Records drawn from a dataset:
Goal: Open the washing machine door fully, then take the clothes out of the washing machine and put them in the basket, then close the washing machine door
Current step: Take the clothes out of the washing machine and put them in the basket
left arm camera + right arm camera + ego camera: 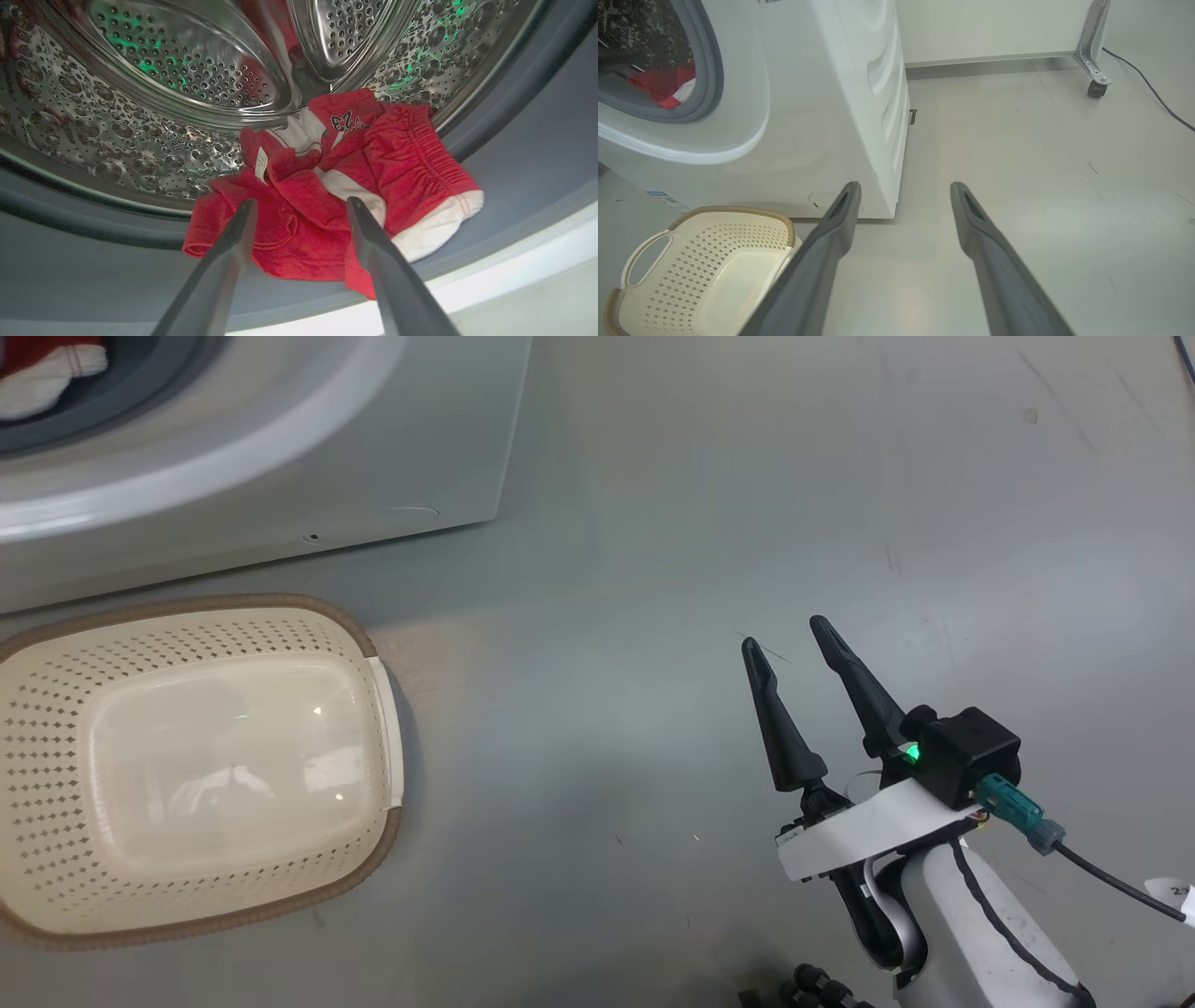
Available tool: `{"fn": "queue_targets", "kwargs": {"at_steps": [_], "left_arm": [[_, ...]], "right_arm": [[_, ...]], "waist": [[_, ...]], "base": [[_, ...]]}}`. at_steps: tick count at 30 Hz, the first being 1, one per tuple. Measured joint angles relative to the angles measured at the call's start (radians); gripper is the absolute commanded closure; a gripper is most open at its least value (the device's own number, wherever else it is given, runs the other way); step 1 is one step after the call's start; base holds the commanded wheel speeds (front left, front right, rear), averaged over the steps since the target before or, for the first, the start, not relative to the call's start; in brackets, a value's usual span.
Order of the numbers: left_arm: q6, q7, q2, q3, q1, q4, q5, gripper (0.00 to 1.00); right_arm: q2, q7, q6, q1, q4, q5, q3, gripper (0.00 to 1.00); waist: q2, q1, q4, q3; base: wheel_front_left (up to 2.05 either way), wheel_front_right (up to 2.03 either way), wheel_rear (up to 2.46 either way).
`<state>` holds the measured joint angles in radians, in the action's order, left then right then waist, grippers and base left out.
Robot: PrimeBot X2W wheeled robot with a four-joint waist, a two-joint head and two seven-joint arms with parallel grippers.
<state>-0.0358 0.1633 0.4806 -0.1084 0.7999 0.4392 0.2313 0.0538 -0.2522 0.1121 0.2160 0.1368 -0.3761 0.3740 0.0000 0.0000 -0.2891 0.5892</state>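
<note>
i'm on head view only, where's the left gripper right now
observer: the left gripper is at the washer mouth, pointing into the drum at the clothes.
operator: has it grabbed them
observer: no, the jaws are open over the near part of the heap, with nothing pinched between them.

Left end of the basket past the head view's edge — the clothes a scrap in its corner
</note>
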Motion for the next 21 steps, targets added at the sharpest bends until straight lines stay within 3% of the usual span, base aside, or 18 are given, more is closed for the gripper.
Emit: {"fn": "queue_targets", "kwargs": {"at_steps": [21], "left_arm": [[0.032, 0.128, 0.076, -0.022, 0.228, 0.156, -0.088, 0.0]], "right_arm": [[-0.006, 0.0, 0.0, 0.049, -0.034, -0.072, 0.063, 0.0]], "waist": [[0.0, 0.0001, -0.079, 0.105]], "base": [[0.0, 0.0, 0.0]]}}
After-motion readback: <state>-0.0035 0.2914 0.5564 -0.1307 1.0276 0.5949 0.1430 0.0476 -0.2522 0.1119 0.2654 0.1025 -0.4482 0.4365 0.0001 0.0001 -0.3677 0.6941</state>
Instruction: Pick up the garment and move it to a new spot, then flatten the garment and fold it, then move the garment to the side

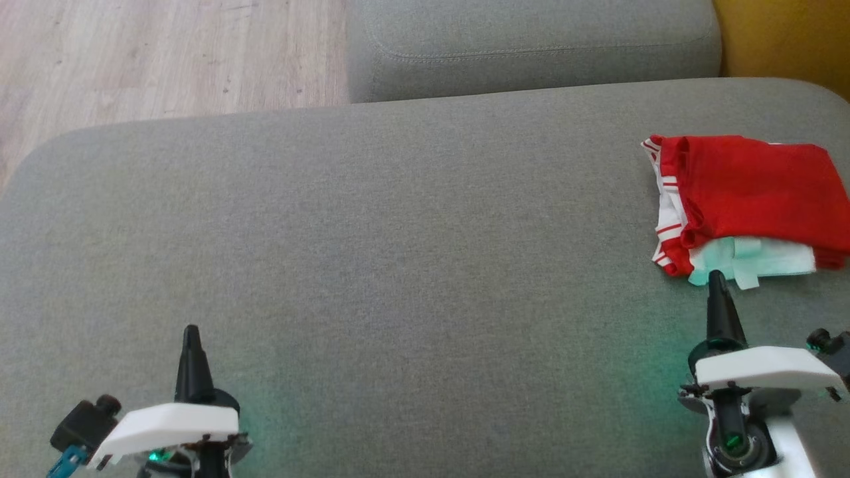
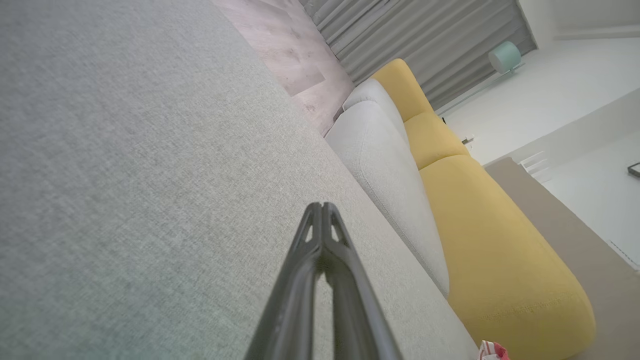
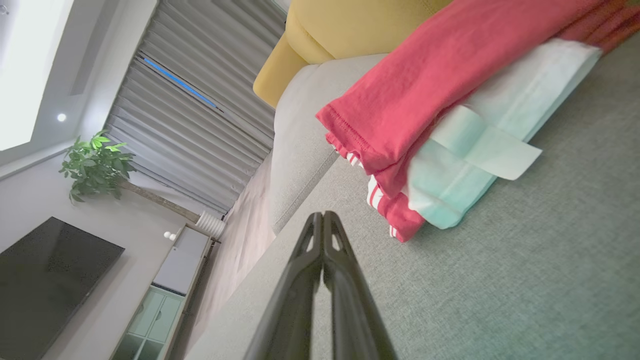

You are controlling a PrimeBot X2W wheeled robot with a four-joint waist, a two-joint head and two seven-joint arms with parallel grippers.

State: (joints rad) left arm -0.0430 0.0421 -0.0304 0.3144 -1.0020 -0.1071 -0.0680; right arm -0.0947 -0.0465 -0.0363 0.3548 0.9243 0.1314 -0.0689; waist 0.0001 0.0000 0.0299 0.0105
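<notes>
Here the folded red garment (image 1: 750,186), with white-striped trim and a pale mint layer and loose strip underneath, lies at the right end of the grey sofa cushion (image 1: 398,232). The right gripper (image 1: 716,277), fingers pressed together on nothing, points just beside its near edge. The left gripper (image 1: 191,332), likewise pressed together, is well apart.

On the sofa seat (image 1: 398,232), far right, the garment (image 1: 750,192). Just in front of it, the right gripper (image 1: 716,277). At the near left, well apart, the left gripper (image 1: 191,332). Behind the seat, a cushion (image 1: 531,46); left of that, floor (image 1: 166,53).
</notes>
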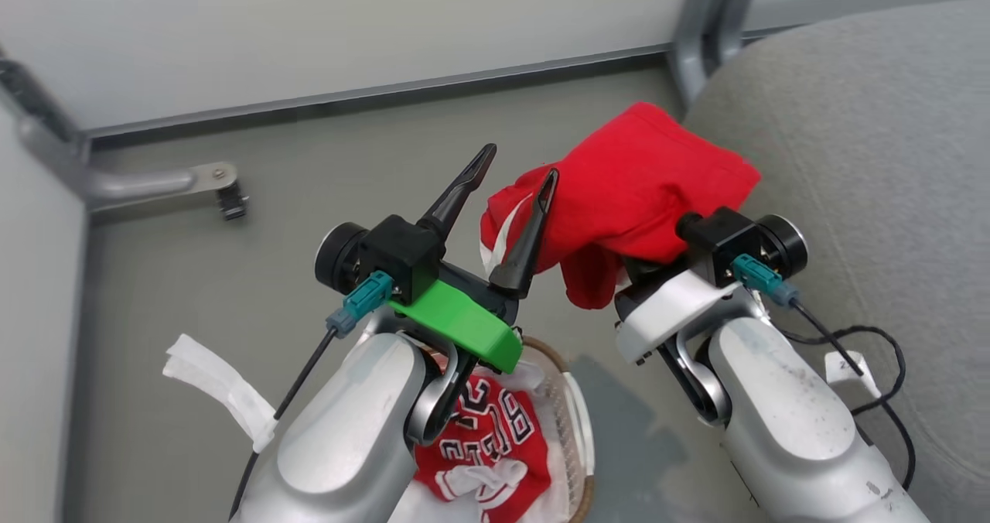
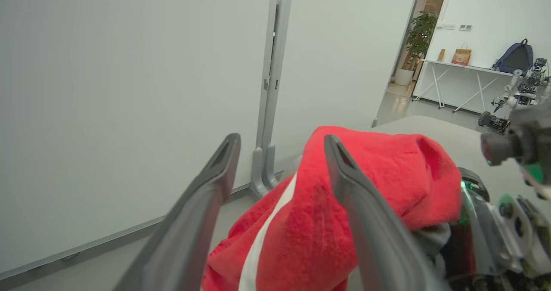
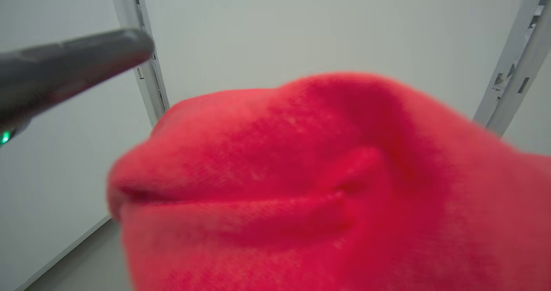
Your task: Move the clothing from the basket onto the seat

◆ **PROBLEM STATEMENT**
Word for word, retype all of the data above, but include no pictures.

◆ **EXERCISE ANSWER**
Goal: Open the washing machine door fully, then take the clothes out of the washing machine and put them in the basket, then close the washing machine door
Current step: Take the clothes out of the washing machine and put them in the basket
left arm camera + right arm camera + ego camera: 
Available tool: `{"fn": "queue_targets", "kwargs": {"at_steps": [_], "left_arm": [[_, ...]], "right_arm": [[_, ...]], "waist": [[_, ...]], "base": [[_, ...]]}}`. at_steps: tick count at 30 Hz, the first being 1, one per tuple. Measured joint angles relative to the angles measured at the call's start (radians); gripper is the absolute commanded closure; a gripper is most open at its least value (the device's own number, wherever else it is given, runs the other way); step 1 is one step after the call's start; base holds the commanded wheel speeds (front left, front right, rear), averaged over the steps since the target before or, for the first, the start, not relative to the call's start; in brackets, a value's usual span.
Order of the numbers: left_arm: q6, q7, q2, q3, q1, q4, q5, gripper (0.00 to 1.00); right_arm: q2, q7, q6, q1, q4, q5, q3, gripper (0.00 to 1.00); waist: q2, q1, q4, q3; base: wheel_front_left (up to 2.05 either way), wheel_front_right (up to 2.03 either way), wheel_rear (up to 2.46 either way).
`<state>` holds the measured joint angles in radians, in the action's order, left then right then waist, grippers and base left out.
Robot: PrimeBot X2W wheeled robot with a four-joint waist, a two-joint head and two seven-joint arms with parallel grippers.
<state>-0.0358 0.1633 0.4806 -0.1084 0.7999 0.4392 0.2313 0.0538 -0.2522 0.1121 0.2160 0.1368 -0.3761 0.3740 0.0000 0.0000 -0.2891 0.5892</state>
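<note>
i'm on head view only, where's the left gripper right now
observer: the left gripper is at the washer mouth, pointing into the drum at the clothes.
operator: has it grabbed them
observer: no, the jaws are open over the near part of the heap, with nothing pinched between them.

Left end of the basket past the head view's edge — the clothes a scrap in its corner
</note>
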Motion for the next 21 steps, targets added at the sharpest bends until straight lines stay within 3% of the usual span, base aside, or 18 are given, more is closed for the gripper.
Emit: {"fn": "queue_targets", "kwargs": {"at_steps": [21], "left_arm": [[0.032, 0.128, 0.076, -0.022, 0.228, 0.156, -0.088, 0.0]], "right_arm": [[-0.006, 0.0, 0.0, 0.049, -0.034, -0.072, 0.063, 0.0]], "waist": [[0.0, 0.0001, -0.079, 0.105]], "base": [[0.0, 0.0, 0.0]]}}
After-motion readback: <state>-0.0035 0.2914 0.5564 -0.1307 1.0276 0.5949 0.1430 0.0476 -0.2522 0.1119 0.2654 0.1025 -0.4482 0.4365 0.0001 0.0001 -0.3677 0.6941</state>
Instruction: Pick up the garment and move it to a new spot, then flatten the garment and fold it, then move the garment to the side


You are controlling a PrimeBot X2W wheeled robot with a four-joint waist, a two-joint head and two seven-joint arms with parallel grippers.

State: (joints rad) left arm -0.0430 0.0421 -0.0304 0.3144 -1.0020 -0.1071 -0.0680; right arm -0.0947 -0.0465 -0.0363 0.3548 0.9243 0.1314 -0.0689; waist 0.0001 0.0000 0.0299 0.0105
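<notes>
Here the folded red garment (image 1: 750,186), with white-striped trim and a pale mint layer and loose strip underneath, lies at the right end of the grey sofa cushion (image 1: 398,232). The right gripper (image 1: 716,277), fingers pressed together on nothing, points just beside its near edge. The left gripper (image 1: 191,332), likewise pressed together, is well apart.

On the sofa seat (image 1: 398,232), far right, the garment (image 1: 750,192). Just in front of it, the right gripper (image 1: 716,277). At the near left, well apart, the left gripper (image 1: 191,332). Behind the seat, a cushion (image 1: 531,46); left of that, floor (image 1: 166,53).
</notes>
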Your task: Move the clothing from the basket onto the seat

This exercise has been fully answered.